Benefits of Menstrual Cups for the Environment
Where do we start? There are so many environmental benefits of using a menstrual cup. Here are just a few…
9. Less waste – how many tampons get flushed down the toilet and end up in the ocean? By using a menstrual cup, you are not adding to that waste.
Tampons with plastic applicators contributes to landfill waste, unless you carry the used applicators around with you and put in the recycling.
10. Tampons are usually made from a mixture of cotton and rayon. Cotton is well-known for being a crop that has a negative effect on the environment. It takes many pesticides and fertilisers to grow, plus it is one of the thirstiest crops, meaning that water is often diverted from natural riverbeds and lakes in order to grow cotton. This can have a huge effect on the local environment and communities. If more women chose to use menstrual cups, it would lessen demand for tampons.
11. Tampons also contain plastics such as polyester, polyethylene, polypropylene. This means they are not biodegradable. While menstrual cup are made of silicone, it is not a single use plastic like what is contained in tampons.
What Menstrual Cup is the Best?
Women are all sorts of shapes and sizes, and there are a host of menstrual cups out there. Do your research and read the reviews. You can read the review I wrote about the of menstrual cup brand Mooncup here.
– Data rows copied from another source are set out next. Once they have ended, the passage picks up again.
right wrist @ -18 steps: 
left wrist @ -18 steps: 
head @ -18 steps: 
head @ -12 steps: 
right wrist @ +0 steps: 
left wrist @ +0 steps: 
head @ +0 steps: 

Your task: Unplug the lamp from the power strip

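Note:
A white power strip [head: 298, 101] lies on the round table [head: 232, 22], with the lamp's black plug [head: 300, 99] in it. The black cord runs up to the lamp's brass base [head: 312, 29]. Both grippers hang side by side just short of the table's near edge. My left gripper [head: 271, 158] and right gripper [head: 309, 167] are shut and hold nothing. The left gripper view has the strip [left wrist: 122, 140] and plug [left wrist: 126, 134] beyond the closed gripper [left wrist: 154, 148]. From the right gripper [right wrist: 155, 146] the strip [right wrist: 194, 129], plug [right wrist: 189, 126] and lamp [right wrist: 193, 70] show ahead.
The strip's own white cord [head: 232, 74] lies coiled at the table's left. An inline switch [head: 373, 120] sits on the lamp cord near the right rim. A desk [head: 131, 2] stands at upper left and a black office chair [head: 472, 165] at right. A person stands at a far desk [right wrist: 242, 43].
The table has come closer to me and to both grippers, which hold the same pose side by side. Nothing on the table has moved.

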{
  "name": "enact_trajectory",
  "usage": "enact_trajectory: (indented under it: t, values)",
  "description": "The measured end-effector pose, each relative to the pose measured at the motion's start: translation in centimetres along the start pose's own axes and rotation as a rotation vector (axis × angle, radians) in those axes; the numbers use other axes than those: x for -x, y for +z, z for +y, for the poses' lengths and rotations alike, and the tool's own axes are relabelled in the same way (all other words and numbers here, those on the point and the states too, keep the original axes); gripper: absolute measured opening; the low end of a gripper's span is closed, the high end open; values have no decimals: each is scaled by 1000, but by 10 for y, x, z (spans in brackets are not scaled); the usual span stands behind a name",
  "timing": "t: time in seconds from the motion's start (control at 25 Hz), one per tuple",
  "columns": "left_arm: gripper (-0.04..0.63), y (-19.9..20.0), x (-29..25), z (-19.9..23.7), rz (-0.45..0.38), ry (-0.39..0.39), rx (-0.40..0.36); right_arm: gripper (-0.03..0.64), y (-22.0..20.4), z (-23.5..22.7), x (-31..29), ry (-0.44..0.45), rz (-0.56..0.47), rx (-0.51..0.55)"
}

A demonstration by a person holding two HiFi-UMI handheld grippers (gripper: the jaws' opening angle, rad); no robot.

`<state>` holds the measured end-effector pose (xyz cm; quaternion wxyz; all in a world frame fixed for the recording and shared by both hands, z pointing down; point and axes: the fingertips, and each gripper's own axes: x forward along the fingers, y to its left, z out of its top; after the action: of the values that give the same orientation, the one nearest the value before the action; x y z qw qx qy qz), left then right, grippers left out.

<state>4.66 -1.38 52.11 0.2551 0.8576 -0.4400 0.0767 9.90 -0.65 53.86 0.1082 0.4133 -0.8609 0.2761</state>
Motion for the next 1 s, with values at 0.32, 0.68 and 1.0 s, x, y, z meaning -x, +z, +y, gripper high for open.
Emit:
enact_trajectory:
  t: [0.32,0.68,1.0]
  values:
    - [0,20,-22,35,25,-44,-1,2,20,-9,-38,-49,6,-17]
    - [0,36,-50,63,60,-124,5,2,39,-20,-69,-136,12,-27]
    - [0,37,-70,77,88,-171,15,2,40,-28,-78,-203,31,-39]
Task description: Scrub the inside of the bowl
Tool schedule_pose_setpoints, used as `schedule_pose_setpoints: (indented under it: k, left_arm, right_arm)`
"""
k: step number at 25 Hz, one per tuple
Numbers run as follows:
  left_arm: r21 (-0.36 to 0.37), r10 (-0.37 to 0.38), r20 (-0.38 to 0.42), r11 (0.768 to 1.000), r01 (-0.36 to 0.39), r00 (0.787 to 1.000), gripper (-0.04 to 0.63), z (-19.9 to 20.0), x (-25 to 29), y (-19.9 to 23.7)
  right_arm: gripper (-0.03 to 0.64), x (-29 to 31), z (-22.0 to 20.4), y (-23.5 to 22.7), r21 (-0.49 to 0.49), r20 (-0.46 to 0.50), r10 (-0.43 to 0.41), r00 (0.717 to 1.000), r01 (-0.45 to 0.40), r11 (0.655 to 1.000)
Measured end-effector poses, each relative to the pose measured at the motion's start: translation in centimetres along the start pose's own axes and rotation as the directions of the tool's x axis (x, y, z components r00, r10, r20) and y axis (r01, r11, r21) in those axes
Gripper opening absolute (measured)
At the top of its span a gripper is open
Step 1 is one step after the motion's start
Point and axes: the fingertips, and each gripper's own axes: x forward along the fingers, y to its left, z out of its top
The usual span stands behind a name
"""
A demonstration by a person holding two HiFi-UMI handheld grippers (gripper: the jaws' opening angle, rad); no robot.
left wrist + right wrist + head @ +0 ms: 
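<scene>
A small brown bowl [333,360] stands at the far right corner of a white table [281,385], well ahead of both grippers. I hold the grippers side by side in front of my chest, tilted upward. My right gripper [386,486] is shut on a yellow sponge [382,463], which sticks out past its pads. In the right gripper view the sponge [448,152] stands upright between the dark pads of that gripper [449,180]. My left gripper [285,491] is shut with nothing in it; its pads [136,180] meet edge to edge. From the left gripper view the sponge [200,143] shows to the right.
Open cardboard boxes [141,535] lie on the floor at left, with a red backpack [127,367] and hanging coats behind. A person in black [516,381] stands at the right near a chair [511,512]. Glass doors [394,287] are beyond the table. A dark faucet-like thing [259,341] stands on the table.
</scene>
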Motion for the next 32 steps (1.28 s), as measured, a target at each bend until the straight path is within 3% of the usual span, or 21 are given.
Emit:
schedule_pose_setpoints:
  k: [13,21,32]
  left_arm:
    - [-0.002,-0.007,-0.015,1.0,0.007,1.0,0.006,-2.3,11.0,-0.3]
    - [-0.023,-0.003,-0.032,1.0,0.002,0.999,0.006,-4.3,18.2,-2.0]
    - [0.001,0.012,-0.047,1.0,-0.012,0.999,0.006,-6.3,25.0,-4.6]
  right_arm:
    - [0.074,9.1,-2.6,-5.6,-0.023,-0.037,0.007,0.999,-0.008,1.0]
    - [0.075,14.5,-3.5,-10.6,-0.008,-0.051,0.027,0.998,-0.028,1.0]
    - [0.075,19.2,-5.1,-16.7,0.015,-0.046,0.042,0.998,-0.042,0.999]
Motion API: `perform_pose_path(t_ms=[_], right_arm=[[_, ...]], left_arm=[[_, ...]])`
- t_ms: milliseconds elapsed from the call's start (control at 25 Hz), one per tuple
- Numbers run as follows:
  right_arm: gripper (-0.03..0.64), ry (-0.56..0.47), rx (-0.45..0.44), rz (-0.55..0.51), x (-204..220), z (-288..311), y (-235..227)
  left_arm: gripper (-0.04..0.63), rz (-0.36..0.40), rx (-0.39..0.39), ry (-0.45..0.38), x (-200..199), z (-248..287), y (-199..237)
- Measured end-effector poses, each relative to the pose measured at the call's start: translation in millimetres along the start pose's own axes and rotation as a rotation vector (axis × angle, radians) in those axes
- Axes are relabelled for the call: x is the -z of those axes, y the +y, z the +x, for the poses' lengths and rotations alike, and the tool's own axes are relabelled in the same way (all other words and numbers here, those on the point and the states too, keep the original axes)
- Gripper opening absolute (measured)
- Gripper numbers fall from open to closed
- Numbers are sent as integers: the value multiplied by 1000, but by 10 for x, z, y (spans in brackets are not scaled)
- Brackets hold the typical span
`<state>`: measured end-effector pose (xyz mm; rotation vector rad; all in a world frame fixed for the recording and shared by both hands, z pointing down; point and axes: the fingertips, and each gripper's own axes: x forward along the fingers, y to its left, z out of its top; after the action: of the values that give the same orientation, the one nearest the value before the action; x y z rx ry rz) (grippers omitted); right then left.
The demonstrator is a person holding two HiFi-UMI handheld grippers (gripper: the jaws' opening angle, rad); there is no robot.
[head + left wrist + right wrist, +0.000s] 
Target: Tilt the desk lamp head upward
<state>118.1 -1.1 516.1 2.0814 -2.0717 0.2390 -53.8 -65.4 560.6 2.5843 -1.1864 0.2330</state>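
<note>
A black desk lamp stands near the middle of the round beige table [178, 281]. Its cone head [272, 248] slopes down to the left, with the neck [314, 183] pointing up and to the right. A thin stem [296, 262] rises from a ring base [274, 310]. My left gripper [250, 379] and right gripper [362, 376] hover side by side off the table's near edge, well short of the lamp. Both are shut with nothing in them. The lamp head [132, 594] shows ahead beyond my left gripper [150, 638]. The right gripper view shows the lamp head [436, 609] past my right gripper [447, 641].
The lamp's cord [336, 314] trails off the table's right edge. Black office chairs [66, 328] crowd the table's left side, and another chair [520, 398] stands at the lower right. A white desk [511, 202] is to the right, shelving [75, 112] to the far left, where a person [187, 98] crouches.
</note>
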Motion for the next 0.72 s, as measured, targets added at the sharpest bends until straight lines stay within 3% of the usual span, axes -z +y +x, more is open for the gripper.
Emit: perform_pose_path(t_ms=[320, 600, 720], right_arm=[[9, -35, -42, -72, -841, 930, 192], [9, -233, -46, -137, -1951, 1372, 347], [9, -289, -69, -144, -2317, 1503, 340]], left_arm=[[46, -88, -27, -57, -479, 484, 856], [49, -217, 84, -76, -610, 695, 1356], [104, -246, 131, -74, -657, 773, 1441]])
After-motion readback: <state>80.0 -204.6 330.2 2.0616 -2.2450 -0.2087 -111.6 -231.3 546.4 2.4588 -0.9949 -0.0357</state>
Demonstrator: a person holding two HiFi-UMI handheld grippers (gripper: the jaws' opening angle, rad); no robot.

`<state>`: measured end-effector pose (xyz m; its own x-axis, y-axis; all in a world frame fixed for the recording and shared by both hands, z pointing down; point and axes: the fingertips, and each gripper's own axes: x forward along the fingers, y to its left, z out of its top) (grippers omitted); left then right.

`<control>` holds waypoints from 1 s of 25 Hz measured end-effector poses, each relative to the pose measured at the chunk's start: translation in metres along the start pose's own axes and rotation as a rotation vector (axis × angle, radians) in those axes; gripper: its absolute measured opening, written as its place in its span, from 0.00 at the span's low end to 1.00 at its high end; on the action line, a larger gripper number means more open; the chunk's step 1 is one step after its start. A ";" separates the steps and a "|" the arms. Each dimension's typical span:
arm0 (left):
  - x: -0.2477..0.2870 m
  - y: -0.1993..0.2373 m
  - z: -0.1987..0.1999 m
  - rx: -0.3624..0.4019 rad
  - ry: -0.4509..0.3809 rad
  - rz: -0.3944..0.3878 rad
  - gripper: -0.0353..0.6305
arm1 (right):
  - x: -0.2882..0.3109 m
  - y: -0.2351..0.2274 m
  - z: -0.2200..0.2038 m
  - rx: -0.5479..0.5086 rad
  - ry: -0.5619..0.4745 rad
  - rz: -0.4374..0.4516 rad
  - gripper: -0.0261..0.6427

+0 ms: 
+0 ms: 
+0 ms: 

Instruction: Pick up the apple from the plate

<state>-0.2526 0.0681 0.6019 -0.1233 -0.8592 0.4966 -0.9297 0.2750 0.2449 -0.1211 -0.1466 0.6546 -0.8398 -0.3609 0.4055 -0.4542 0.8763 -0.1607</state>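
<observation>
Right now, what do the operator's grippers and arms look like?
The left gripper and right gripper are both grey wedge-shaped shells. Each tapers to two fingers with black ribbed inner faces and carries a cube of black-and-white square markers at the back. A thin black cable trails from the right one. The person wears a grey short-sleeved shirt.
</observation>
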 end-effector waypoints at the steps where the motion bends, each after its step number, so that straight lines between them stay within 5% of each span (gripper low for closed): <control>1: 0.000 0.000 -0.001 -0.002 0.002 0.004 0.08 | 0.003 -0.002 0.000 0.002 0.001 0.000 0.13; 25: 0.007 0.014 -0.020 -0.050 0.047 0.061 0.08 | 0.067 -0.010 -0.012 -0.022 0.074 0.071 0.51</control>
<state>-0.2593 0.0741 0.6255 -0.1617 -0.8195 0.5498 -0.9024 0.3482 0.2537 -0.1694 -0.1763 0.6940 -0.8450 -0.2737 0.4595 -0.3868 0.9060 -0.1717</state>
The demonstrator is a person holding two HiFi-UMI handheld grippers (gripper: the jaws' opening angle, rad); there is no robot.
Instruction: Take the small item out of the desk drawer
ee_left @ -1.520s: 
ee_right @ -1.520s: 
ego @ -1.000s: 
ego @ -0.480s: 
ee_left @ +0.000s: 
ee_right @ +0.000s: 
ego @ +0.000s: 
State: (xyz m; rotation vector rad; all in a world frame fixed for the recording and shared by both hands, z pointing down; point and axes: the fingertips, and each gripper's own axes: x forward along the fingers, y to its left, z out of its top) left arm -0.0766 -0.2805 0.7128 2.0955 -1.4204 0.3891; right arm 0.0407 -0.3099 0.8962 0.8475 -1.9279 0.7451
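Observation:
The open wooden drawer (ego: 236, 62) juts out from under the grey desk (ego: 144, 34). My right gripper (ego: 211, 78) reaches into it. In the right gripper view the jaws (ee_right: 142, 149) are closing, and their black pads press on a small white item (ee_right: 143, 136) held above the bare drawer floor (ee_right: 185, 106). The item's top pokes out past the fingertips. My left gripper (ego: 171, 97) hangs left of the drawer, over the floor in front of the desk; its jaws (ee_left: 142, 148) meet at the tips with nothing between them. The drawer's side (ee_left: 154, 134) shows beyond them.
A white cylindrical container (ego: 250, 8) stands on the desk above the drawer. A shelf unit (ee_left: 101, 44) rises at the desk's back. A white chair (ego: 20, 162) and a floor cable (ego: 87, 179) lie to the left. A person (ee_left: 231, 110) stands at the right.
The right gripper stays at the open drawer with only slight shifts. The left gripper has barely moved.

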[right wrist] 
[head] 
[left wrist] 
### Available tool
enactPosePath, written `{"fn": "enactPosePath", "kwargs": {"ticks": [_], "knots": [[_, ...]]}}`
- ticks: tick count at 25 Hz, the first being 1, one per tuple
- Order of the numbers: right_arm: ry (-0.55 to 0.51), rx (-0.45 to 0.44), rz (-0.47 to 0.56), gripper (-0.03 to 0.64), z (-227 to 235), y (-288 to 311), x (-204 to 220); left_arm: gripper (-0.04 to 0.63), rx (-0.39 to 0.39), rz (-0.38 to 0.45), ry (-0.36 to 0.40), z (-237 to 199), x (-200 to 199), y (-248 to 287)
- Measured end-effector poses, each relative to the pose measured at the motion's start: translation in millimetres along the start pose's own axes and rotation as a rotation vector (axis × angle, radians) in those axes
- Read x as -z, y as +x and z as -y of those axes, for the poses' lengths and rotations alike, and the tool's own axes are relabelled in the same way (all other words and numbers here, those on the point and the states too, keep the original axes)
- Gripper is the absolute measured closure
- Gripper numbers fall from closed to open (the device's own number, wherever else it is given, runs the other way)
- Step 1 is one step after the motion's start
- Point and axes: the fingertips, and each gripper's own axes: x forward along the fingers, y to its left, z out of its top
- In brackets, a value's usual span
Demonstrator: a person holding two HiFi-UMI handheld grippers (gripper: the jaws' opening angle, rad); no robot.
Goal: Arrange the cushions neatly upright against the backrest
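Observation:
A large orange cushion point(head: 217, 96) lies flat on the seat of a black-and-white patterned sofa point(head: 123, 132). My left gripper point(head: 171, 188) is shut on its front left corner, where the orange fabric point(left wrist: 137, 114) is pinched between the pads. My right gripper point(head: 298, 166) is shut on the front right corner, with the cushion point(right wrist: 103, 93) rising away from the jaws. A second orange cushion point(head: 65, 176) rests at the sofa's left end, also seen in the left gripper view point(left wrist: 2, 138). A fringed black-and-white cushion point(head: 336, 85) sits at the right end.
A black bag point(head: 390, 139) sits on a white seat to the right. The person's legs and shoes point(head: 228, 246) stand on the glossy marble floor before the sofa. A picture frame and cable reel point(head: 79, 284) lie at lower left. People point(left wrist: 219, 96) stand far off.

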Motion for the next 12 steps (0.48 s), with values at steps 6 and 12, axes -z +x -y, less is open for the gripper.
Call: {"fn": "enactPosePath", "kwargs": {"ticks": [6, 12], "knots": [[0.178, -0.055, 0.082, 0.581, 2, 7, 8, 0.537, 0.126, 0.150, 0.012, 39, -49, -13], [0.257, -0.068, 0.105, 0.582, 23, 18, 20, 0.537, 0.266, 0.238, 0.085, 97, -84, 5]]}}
Another brand I have tried is Pixie Cup. This is slightly cheaper than Mooncup, and the bonus is that you get two sizes in a combination pack. That means you are more likely to get a great fit.
When you buy a Pixie Cup, they also donate one to a woman in need. In some developing countries, period products are not available or are expensive, so having a menstrual cup can make a real difference to the life of women.
Using a menstrual cup for the first few times does take a little getting used to, but over two or three cycles it will feel a familiar as using tampons or pads.
Using a menstrual cup is something that more women are turning to, because it makes sense. You can still do all the normal activities you would, such as swimming, yoga, running and more. Don’t stay stuck in the dark ages! Why not give it a try?
1 thought on “11 Reasons why using Menstrual Cups is a No-Brainer!”
I love this!
I started using a menstrual cup a little while ago and I’m really gutted something like this wasn’t available 20 years ago, I could have saved so much money and I don’t even want to think about all the waste I’ve created from tampons and tampon applicators.